Pesquisa

Erros comuns

Erros comuns na utilização da videocápsula endoscópica no Estudo da Patologia do Intestino Delgado

Vítor Macedo Silva, Bruno Rosa, José Cotter

Serviço de Gastrenterologia, Hospital da Senhora da Oliveira – Guimarães

ERRO #1: Não selecionar adequadamente os doentes para enteroscopia por cápsula (EC)

É importante reconhecer as indicações formais para a EC (suspeita de hemorragia digestiva média, anemia ferropénica, doença de Crohn suspeita ou conhecida, suspeita de neoplasia do intestino delgado, doença celíaca refractária, poliposes intestinais). A selecção adequada dos pacientes é fundamental no sentido de permitir um rendimento diagnóstico >=50% para lesões clinicamente relevantes, conforme preconizado pela ESGE1. Por outro lado, importa também reconhecer quais os doentes que não devem ser submetidos a EC, por apresentarem um risco acrescido de retenção da cápsula (sintomas obstrutivos, estenose luminal, antecedentes de enterectomia ou radioterapia abdominal e pélvica, consumo crónico de AINEs, entre outros).

ERRO #2: Não assegurar uma adequada preparação intestinal

A qualidade da preparação intestinal é essencial na EC, sobretudo tendo em conta que, ao contrário do que sucede noutras técnicas endoscópicas, não existe a possibilidade de optimizar as condições de visualização no decorrer do exame. Os doentes devem suspender o ferro oral durante pelo menos 5 dias, cumprir dieta de líquidos claros no dia anterior ao procedimento e 12 horas de jejum até à ingestão da cápsula. Adicionalmente, a ingestão de simeticone no início do exame, bem como a utilização de solução purgativa (preferencialmente após verificação da passagem da cápsula para o intestino delgado)2, contribuem para a qualidade da preparação e a possibilidade de identificar as lesões da mucosa.

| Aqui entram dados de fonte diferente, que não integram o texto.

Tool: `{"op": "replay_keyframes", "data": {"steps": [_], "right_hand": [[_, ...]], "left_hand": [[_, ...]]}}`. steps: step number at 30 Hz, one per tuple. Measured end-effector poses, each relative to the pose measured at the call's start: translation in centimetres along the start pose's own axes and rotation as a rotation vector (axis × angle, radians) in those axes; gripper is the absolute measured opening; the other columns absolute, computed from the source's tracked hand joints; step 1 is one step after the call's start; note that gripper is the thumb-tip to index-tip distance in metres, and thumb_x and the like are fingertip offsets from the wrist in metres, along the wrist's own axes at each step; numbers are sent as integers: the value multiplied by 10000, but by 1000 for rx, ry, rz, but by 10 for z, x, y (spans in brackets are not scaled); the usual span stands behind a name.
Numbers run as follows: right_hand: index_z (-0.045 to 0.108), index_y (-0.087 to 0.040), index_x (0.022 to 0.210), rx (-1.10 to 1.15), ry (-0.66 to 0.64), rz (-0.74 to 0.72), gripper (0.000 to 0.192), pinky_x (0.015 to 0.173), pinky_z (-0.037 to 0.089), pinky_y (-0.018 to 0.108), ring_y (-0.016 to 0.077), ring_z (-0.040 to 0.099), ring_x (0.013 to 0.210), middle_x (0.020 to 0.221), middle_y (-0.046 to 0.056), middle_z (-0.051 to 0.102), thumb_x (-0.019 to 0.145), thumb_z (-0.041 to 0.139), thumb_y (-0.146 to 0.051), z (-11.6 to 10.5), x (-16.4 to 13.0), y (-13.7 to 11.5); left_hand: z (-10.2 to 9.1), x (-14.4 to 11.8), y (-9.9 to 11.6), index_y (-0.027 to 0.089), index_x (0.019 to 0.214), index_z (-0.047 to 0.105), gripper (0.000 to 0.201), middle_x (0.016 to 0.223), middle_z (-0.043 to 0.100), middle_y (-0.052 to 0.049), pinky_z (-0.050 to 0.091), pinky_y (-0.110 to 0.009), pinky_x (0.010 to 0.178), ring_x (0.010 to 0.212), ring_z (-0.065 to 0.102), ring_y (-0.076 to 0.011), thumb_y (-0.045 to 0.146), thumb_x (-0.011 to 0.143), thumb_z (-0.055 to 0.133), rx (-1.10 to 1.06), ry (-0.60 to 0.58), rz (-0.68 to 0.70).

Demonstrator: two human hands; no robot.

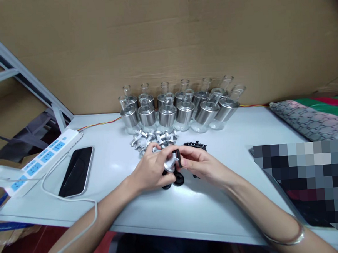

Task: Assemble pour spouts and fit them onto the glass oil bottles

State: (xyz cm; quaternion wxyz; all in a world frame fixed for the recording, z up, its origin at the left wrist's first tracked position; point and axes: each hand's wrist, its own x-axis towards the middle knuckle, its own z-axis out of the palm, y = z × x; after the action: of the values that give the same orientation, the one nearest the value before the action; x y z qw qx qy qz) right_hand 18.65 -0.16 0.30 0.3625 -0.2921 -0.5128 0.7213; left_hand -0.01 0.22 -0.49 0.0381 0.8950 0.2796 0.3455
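Note:
Above the middle of the table, my left hand (153, 166) is closed around a silver metal cap-like part (169, 165). My right hand (200, 163) pinches a black ring (178, 158) against the side of that part. Beneath my fingers lie black round rings (178, 178), partly hidden. Just beyond my hands is a heap of silver metal parts (141, 140) with spoked or winged shapes. Small black pieces (196, 144) stand in a cluster behind my right hand, which covers some of them.
Two rows of glass bottles with metal sleeves (167, 113) stand along the cardboard wall (163, 46). To the left are a phone (77, 171), a power strip (45, 160) and a white cable (95, 212). A patterned bundle (304, 122) and a blurred-out flat object lie right.

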Motion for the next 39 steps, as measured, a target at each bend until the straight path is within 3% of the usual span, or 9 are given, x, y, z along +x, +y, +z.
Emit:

ERRO #3: Subestimar a importância de um procedimento completo

A EC é completa quando durante o período de gravação a cápsula atinge o cego, devendo a taxa de exames incompletos ser inferior a 20%1. Um método eficaz de verificar o posicionamento da cápsula e tomar medidas que evitem exames incompletos é a monitorização em tempo real da sua passagem do estômago para o intestino delgado. Esta deve ser sistematicamente utilizada 1 hora após a ingestão da cápsula, de forma a identificar os doentes com persistência da cápsula no estômago e que beneficiam da administração adicional de procinéticos e/ou colocação da cápsula no duodeno assistida por endoscopia3.

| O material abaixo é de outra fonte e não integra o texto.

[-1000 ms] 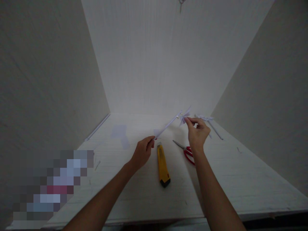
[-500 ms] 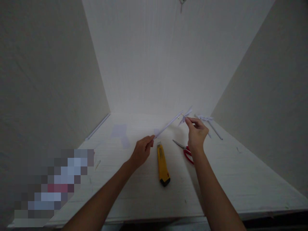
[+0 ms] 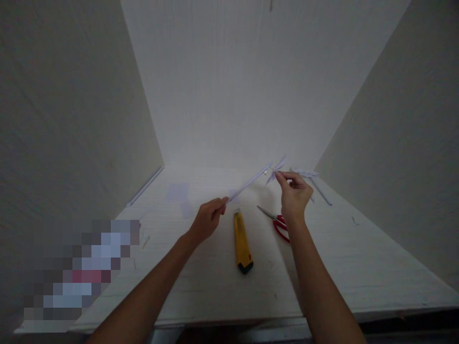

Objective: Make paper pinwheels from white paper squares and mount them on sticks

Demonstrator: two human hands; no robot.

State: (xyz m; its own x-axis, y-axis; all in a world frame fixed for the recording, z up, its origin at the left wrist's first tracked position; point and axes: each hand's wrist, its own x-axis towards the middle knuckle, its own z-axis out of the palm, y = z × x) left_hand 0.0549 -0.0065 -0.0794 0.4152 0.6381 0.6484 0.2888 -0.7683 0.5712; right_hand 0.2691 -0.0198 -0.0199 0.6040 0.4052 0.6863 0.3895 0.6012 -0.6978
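Note:
My left hand point(image 3: 209, 217) is closed on the lower end of a thin pale rolled-paper stick point(image 3: 249, 182), which slants up to the right. At the stick's far end is a paper pinwheel point(image 3: 280, 164), its blades pinched between the thumb and fingers of my right hand point(image 3: 296, 193). A thin pin seems to join the two, with a short gap between them. Below the stick lies a yellow box cutter point(image 3: 243, 243) with a black end. Red-handled scissors point(image 3: 276, 220) rest beside my right wrist, which hides part of their handles.
Pale paper squares point(image 3: 178, 192) lie on the white table point(image 3: 211, 296) at left. A paper stick point(image 3: 146, 186) lies along the left wall. More sticks point(image 3: 322, 192) and another pinwheel point(image 3: 304, 173) are at back right. Blurred blocks cover the lower left. White walls enclose three sides.
My left hand has shifted slightly left and up with the stick. My right hand keeps its pinch on the pinwheel. The whole view has tilted a little.

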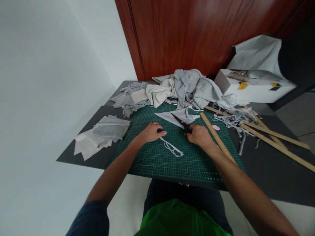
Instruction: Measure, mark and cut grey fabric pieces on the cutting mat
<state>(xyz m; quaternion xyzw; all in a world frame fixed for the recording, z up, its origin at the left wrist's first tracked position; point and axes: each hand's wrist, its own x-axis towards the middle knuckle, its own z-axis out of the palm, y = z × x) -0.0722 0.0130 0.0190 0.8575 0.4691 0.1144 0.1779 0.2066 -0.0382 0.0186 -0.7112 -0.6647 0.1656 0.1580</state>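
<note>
In my right hand [198, 134] is a pair of black-handled scissors [182, 123], its blades pointing up and left over a triangular piece of grey cloth [169, 117]. My left hand [153, 132] lies over the green cutting mat [147, 157], thumb and fingers closed around a small black thing whose kind I cannot make out. Just below that hand, a loose tangle of thin white strips [173, 149] rests on the mat. A wooden ruler [216, 136] slants down beside my right hand and passes partly behind the forearm.
Heaped grey and cream cloth [159, 90] covers the back of the dark table [265, 177]. Folded cloth pieces [112, 127] lie at left. To the right are grey scraps [242, 118], wooden strips [275, 144], a pink piece [216, 127] and a white box [258, 90].
</note>
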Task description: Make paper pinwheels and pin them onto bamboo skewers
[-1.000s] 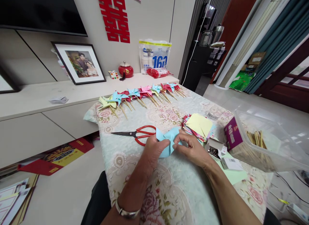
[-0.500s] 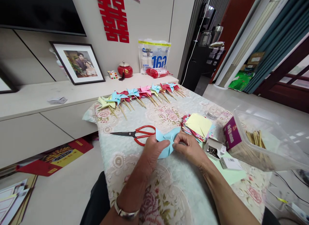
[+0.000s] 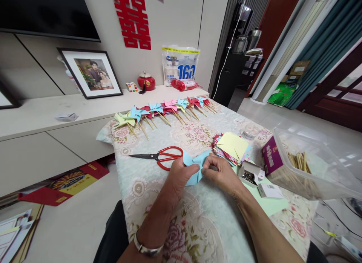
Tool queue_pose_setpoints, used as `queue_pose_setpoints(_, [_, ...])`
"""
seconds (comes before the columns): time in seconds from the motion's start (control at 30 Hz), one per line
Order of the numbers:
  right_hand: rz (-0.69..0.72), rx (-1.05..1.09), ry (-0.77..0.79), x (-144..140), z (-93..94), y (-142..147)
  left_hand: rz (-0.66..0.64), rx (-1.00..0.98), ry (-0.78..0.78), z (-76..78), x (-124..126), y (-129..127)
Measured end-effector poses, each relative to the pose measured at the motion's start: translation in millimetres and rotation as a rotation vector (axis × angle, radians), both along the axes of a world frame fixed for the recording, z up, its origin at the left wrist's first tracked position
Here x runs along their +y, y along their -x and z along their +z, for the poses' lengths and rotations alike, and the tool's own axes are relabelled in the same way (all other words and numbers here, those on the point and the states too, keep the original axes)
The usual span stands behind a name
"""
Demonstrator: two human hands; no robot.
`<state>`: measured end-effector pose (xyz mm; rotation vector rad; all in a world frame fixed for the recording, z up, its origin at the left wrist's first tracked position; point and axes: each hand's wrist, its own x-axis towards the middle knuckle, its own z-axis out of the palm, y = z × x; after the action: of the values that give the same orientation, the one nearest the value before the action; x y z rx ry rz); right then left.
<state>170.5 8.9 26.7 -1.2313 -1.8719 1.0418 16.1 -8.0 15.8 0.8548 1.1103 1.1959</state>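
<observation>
Left hand [image 3: 181, 175]: closed on the left half of the blue paper [image 3: 195, 165], thumb on top, fingers tucked under.
Right hand [image 3: 223, 175]: pinched on the same sheet from the right, fingertips [image 3: 207, 164] meeting near its centre.
Blue paper: held just above the flowered tablecloth [image 3: 198, 221], directly between the two hands (partly folded, its flaps drawn toward the middle); it spreads left to right, so each hand has one end and neither is nearer.
Scissors [image 3: 161, 156]: flat on the cloth just beyond the left hand, red handles toward the paper, blades pointing left.
Paper stack [image 3: 232, 146]: coloured squares, yellow on top, just beyond the right hand.
Pin box [image 3: 250, 176]: small, open, right beside the right wrist.
Stick tub [image 3: 311, 168]: clear plastic, farther right, wooden sticks inside.
Pinwheels [image 3: 166, 110]: a finished row along the far edge, well apart from the hands.
</observation>
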Motion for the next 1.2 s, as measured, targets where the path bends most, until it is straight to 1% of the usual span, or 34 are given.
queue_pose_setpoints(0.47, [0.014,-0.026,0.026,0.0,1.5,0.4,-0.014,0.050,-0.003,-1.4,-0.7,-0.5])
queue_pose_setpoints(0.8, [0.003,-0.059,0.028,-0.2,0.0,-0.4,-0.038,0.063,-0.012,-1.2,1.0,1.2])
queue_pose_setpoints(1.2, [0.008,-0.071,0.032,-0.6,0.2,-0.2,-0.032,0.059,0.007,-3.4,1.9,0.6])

ERRO #4: Não interpretar adequadamente os achados endoscópicos

Os achados endoscópicos devem ser enquadrados no contexto clínico do doente. Por exemplo, a detecção de úlceras ou erosões pode ser erroneamente interpretada como doença de Crohn em doentes que se encontrem a tomar AINEs. Por outro lado, é igualmente importante classificar e valorizar os achados encontrados de acordo com escalas validadas, como é o caso do score de Lewis. Também nos casos de anemia ferropénica ou suspeita de hemorragia digestiva média, é importante categorizar objectivamente os achados endoscópicos de acordo com os sistemas de classificação existentes, de modo a poder determinar o seu potencial hemorrágico e a consequente necessidade de terapêutica dirigida.

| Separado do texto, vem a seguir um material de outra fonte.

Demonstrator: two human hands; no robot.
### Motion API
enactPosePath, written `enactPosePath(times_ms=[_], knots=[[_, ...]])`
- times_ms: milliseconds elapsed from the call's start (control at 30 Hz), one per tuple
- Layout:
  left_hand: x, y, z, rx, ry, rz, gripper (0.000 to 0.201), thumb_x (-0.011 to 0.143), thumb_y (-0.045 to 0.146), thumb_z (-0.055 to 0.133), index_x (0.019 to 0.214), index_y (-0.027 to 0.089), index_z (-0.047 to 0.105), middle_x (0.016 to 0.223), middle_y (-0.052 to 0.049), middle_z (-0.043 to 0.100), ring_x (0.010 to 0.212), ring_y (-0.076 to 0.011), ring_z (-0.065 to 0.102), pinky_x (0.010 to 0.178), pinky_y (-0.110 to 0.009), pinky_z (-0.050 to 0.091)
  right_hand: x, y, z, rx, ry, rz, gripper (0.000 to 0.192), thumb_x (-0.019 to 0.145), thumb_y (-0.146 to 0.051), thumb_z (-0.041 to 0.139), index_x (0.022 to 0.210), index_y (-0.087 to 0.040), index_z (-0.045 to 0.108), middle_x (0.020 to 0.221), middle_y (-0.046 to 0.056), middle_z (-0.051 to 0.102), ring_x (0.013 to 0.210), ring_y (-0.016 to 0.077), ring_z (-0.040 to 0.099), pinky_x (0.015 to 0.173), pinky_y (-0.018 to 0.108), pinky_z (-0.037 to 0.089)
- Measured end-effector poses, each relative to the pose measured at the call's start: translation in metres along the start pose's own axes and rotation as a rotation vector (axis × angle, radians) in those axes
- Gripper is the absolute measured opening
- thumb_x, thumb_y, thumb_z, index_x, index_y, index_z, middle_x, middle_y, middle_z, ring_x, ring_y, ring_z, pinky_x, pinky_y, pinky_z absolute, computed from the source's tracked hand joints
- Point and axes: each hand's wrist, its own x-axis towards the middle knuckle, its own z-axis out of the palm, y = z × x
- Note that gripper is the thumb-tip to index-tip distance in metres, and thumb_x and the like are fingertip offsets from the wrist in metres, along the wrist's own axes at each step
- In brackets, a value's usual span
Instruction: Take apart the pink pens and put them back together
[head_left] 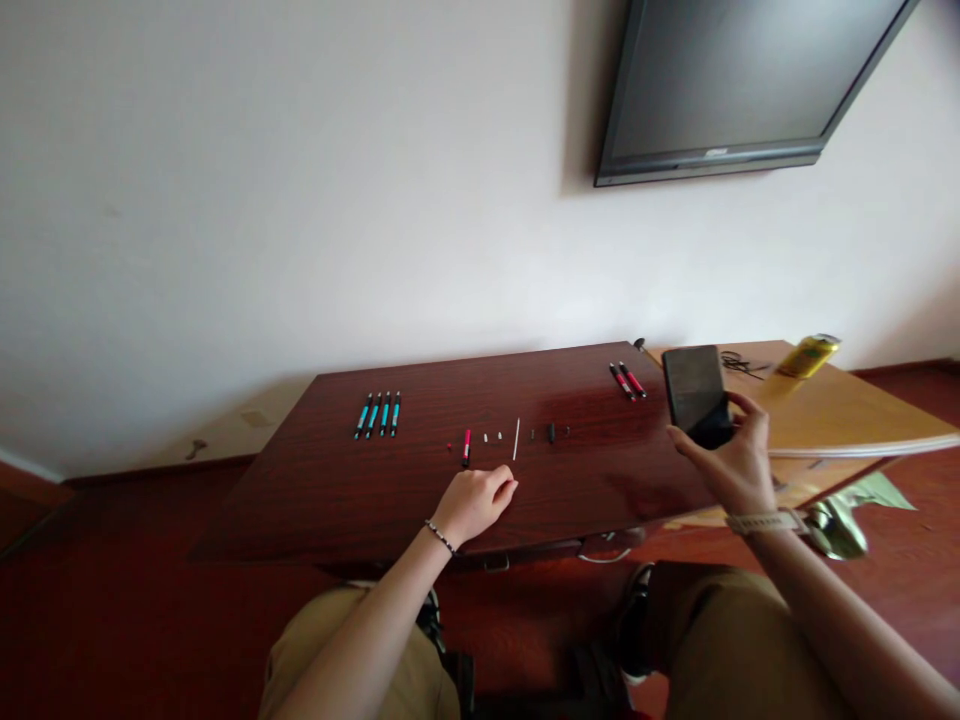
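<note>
The fingers [731, 415] of the right hand [731, 465] are wrapped around the lower end of a dark phone [694, 390], holding it above the right end of the desk [337, 500]. The phone's long axis runs up and away from the person, tilted slightly left at the top, with its dark face toward the camera. The left hand [472, 503] rests on the desk near the front edge, its fingers curled in loosely and holding nothing that can be seen.

Just beyond the left hand lies a row of small pen parts: a red-and-black pen piece [466, 447] pointing away from the person, two small white bits [492, 437], a thin white rod [516, 439] lying lengthwise away from the person, and a few small dark bits [550, 432]. Farther left, four blue pens [377, 414] lie side by side, parallel, pointing toward the wall. Near the far right corner two red pens [627, 380] lie together at a slant.

Beside the desk a lighter wooden table [847, 415] carries a yellow can [808, 356], tilted, and a dark tangled cable [741, 364]. A dark screen [739, 80] hangs on the wall above.
</note>
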Motion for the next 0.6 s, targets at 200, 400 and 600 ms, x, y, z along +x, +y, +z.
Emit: enactPosePath(times_ms=[200, 400, 600], knots=[[0.001, 0.001, 0.001, -0.004, -0.015, -0.007, 0.028, 0.107, 0.038, 0.046, 0.094, 0.023, 0.066, 0.073, -0.002, 0.074, 0.067, -0.0201, 0.072, 0.061, -0.026, 0.043, -0.029, -0.062, 0.023, -0.02, -0.055, -0.101, 0.094, 0.068, -0.052, 0.084, 0.146, -0.018, 0.044, 0.121, 0.013, 0.048, 0.115, 0.034, 0.048, 0.105, 0.055, 0.043], [0.003, 0.003, -0.001, 0.002, -0.028, -0.013, 0.027, 0.107, 0.037, 0.047, 0.093, 0.023, 0.065, 0.073, -0.002, 0.074, 0.067, -0.0205, 0.072, 0.06, -0.026, 0.042, -0.035, -0.071, 0.036, 0.027, -0.051, -0.08, 0.092, 0.071, -0.046, 0.084, 0.147, -0.018, 0.041, 0.126, 0.014, 0.048, 0.119, 0.0334, 0.048, 0.106, 0.054, 0.044], [0.004, 0.003, 0.002, 0.003, -0.019, -0.012, 0.028, 0.107, 0.037, 0.046, 0.094, 0.023, 0.065, 0.073, -0.002, 0.074, 0.067, -0.0201, 0.072, 0.061, -0.026, 0.043, -0.037, -0.075, 0.039, 0.036, -0.043, -0.061, 0.093, 0.07, -0.046, 0.085, 0.147, -0.017, 0.042, 0.125, 0.014, 0.048, 0.118, 0.0325, 0.05, 0.106, 0.052, 0.045]])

ERRO #5: Não efetuar uma correcta sistematização da leitura do vídeo e relatório final

A leitura de uma EC requer tempo e concentração. A velocidade de leitura deverá ser geralmente de 10 frames por segundo, ajustando para uma velocidade menor no intestino delgado proximal, onde é maior a ocorrência de lesões não detectadas. Esta leitura deverá ser feita idealmente sem interrupções, num ambiente calmo e com luminosidade adequada. Por fim, deverá ser elaborado um relatório detalhado, com adequada descrição e foto-documentação das lesões e sua localização estimada, recorrendo sempre que possível a terminologia standard e sistemas de classificação objectivos. Salienta-se ainda a necessidade de incluir um sumário de achados e de reportar de forma objectiva, com recurso a escala validada, a qualidade da preparação intestinal.

  1. Spada C, McNamara D, Despott EJ, et al. Performance measures for small-bowel endoscopy: A European Society of Gastrointestinal Endoscopy (ESGE) Quality Improvement Initiative. United European Gastroenterol J 2019;7:614-641.
  2. Xavier S, Rosa B, Monteiro S, et al. Bowel preparation for small bowel capsule endoscopy – The later, the better! Digestive and Liver Disease 2019;51:1388-1391.
  3. Cotter J, de Castro FD, Magalhaes J, et al. Finding the solution for incomplete small bowel capsule endoscopy. World J Gastrointest Endosc 2013;5:595-9.